What to do: Everything in the listing should be set down exactly, apart from the pictures.

Data below:

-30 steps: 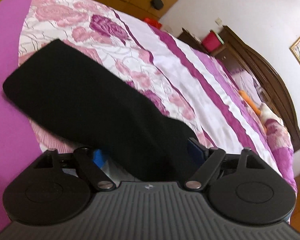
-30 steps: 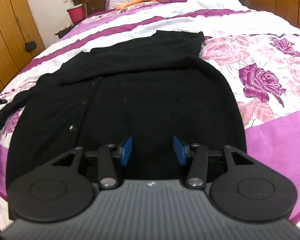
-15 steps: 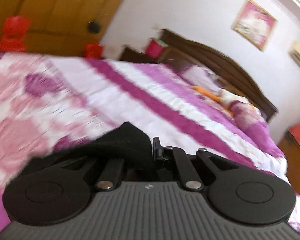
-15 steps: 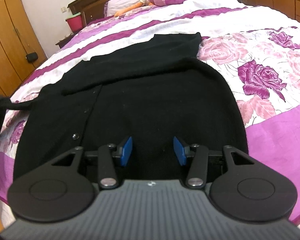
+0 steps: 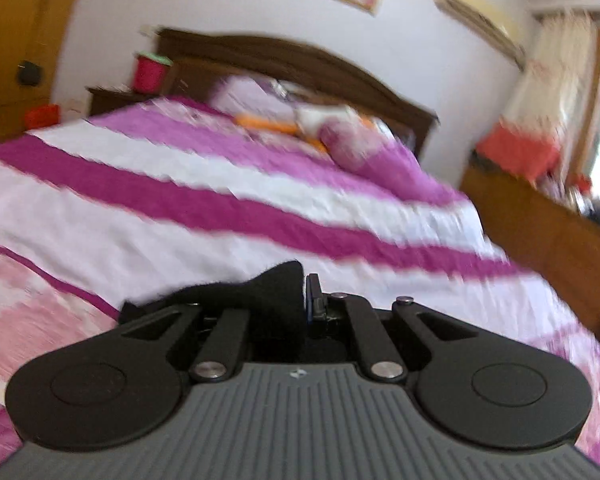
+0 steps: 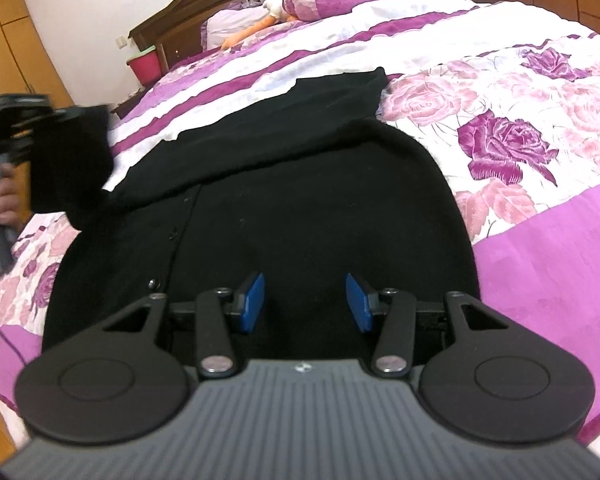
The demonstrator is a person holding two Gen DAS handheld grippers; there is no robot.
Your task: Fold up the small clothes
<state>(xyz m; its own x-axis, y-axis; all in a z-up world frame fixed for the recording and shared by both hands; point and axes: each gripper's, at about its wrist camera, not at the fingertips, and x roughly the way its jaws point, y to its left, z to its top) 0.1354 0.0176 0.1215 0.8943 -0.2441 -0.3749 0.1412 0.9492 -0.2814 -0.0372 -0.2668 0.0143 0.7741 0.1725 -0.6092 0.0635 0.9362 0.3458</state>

Output for this exercise:
-30 steps: 
-30 steps: 
-15 steps: 
-15 steps: 
+0 steps: 
+0 steps: 
The demonstrator is a person holding two Gen DAS handheld grippers; there is no robot.
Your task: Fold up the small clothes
<state>(xyz m; its own x-axis, y-axis; all in a z-up world frame fixed for the recording and shared by both hands; point and axes: each gripper's, at about its wrist camera, not at the fingertips, and x roughly the way its jaws point, y to its left, z to its top) 0.1354 0.0176 0.1215 0.8943 -0.2441 -0.3749 0.1412 0.9492 -0.2814 -0.0372 -0.2668 0.0143 0.7741 0.1725 -0.6092 0.0635 0.9362 0.3458</state>

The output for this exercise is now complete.